## TASK BRIEF
The answer should consist of every record, reproduced exactly.

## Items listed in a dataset
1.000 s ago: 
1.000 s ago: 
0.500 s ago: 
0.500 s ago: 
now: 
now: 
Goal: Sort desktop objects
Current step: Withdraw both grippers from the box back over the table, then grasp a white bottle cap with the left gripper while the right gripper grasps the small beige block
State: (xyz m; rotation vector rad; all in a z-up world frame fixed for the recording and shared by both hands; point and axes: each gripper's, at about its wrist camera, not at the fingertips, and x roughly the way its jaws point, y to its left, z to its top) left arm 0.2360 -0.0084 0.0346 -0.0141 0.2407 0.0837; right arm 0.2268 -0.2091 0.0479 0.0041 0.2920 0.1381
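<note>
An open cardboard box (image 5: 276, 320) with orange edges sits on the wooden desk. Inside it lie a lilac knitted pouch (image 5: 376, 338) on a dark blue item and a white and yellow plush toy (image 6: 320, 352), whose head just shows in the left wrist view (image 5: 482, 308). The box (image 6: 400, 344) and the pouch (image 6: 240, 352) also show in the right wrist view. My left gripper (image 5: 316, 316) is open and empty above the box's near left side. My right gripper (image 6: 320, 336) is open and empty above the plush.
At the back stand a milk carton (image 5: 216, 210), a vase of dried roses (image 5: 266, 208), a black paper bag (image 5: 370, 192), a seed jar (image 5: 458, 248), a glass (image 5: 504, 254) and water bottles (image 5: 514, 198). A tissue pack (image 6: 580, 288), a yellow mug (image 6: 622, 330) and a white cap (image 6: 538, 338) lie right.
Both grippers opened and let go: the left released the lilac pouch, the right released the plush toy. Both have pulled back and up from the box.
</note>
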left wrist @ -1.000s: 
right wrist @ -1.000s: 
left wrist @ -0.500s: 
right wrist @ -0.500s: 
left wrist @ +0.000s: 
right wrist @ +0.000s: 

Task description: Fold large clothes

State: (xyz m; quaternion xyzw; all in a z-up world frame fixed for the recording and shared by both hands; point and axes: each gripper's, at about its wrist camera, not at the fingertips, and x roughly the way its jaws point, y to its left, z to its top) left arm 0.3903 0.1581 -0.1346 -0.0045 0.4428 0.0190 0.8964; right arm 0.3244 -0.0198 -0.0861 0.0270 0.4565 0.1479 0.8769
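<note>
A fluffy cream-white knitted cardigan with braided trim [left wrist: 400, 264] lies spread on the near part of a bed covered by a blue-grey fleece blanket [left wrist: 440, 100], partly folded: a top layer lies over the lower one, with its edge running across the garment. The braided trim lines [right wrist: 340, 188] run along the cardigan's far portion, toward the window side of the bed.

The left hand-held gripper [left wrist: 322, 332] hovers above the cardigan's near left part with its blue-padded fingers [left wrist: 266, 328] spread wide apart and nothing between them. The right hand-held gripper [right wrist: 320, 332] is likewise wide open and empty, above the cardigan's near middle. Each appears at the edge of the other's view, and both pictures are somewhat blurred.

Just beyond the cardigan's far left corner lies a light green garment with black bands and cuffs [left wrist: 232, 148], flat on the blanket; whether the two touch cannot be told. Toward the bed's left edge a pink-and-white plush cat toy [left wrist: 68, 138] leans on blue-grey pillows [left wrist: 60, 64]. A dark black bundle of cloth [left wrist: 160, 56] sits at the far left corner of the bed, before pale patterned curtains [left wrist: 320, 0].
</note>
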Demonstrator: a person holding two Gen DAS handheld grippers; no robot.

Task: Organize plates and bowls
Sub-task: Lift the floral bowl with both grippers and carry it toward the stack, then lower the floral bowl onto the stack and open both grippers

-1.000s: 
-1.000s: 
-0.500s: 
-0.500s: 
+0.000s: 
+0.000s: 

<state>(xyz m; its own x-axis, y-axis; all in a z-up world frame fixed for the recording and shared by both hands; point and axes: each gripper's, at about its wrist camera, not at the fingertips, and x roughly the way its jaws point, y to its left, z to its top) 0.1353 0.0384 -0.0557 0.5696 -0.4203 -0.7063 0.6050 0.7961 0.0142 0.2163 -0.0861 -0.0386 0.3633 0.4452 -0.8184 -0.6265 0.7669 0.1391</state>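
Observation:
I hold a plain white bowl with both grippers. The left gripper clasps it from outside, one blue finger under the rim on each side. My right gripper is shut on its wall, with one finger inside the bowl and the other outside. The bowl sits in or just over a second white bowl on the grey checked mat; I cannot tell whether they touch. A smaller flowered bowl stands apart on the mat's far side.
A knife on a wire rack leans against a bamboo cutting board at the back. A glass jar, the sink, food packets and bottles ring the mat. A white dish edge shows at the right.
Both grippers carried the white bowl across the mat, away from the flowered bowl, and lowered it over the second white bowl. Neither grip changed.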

## RESULT FOR THIS TASK
1.000 s ago: 
1.000 s ago: 
0.500 s ago: 
0.500 s ago: 
now: 
now: 
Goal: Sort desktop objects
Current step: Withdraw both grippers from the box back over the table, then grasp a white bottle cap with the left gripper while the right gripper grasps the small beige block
State: (xyz m; rotation vector rad; all in a z-up world frame fixed for the recording and shared by both hands; point and axes: each gripper's, at about its wrist camera, not at the fingertips, and x roughly the way its jaws point, y to its left, z to its top) left arm 0.2360 -0.0084 0.0346 -0.0141 0.2407 0.0837; right arm 0.2268 -0.2091 0.0479 0.0041 0.2920 0.1381
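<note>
An open cardboard box (image 5: 276, 320) with orange edges sits on the wooden desk. Inside it lie a lilac knitted pouch (image 5: 376, 338) on a dark blue item and a white and yellow plush toy (image 6: 320, 352), whose head just shows in the left wrist view (image 5: 482, 308). The box (image 6: 400, 344) and the pouch (image 6: 240, 352) also show in the right wrist view. My left gripper (image 5: 316, 316) is open and empty above the box's near left side. My right gripper (image 6: 320, 336) is open and empty above the plush.
At the back stand a milk carton (image 5: 216, 210), a vase of dried roses (image 5: 266, 208), a black paper bag (image 5: 370, 192), a seed jar (image 5: 458, 248), a glass (image 5: 504, 254) and water bottles (image 5: 514, 198). A tissue pack (image 6: 580, 288), a yellow mug (image 6: 622, 330) and a white cap (image 6: 538, 338) lie right.
Both grippers opened and let go: the left released the lilac pouch, the right released the plush toy. Both have pulled back and up from the box.
</note>
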left wrist @ -1.000s: 
right wrist @ -1.000s: 
left wrist @ -0.500s: 
right wrist @ -0.500s: 
left wrist @ +0.000s: 
right wrist @ +0.000s: 

Task description: Fold large clothes

State: (xyz m; quaternion xyzw; all in a z-up world frame fixed for the recording and shared by both hands; point and axes: each gripper's, at about its wrist camera, not at the fingertips, and x roughly the way its jaws point, y to its left, z to its top) left arm 0.3903 0.1581 -0.1346 -0.0045 0.4428 0.0190 0.8964; right arm 0.3244 -0.0198 -0.0861 0.0270 0.4565 0.1479 0.8769
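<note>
A fluffy cream-white knitted cardigan with braided trim [left wrist: 400, 264] lies spread on the near part of a bed covered by a blue-grey fleece blanket [left wrist: 440, 100], partly folded: a top layer lies over the lower one, with its edge running across the garment. The braided trim lines [right wrist: 340, 188] run along the cardigan's far portion, toward the window side of the bed.

The left hand-held gripper [left wrist: 322, 332] hovers above the cardigan's near left part with its blue-padded fingers [left wrist: 266, 328] spread wide apart and nothing between them. The right hand-held gripper [right wrist: 320, 332] is likewise wide open and empty, above the cardigan's near middle. Each appears at the edge of the other's view, and both pictures are somewhat blurred.

Just beyond the cardigan's far left corner lies a light green garment with black bands and cuffs [left wrist: 232, 148], flat on the blanket; whether the two touch cannot be told. Toward the bed's left edge a pink-and-white plush cat toy [left wrist: 68, 138] leans on blue-grey pillows [left wrist: 60, 64]. A dark black bundle of cloth [left wrist: 160, 56] sits at the far left corner of the bed, before pale patterned curtains [left wrist: 320, 0].
</note>
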Demonstrator: a person holding two Gen DAS handheld grippers; no robot.

Task: Organize plates and bowls
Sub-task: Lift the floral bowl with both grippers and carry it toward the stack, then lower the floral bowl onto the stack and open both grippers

-1.000s: 
-1.000s: 
-0.500s: 
-0.500s: 
+0.000s: 
+0.000s: 

<state>(xyz m; its own x-axis, y-axis; all in a z-up world frame fixed for the recording and shared by both hands; point and axes: each gripper's, at about its wrist camera, not at the fingertips, and x roughly the way its jaws point, y to its left, z to its top) 0.1353 0.0384 -0.0557 0.5696 -0.4203 -0.7063 0.6050 0.7961 0.0142 0.2163 -0.0861 -0.0386 0.3633 0.4452 -0.8184 -0.6265 0.7669 0.1391</state>
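Observation:
I hold a plain white bowl with both grippers. The left gripper clasps it from outside, one blue finger under the rim on each side. My right gripper is shut on its wall, with one finger inside the bowl and the other outside. The bowl sits in or just over a second white bowl on the grey checked mat; I cannot tell whether they touch. A smaller flowered bowl stands apart on the mat's far side.
A knife on a wire rack leans against a bamboo cutting board at the back. A glass jar, the sink, food packets and bottles ring the mat. A white dish edge shows at the right.
Both grippers carried the white bowl across the mat, away from the flowered bowl, and lowered it over the second white bowl. Neither grip changed.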

Nothing remains to be done, and the exercise is complete.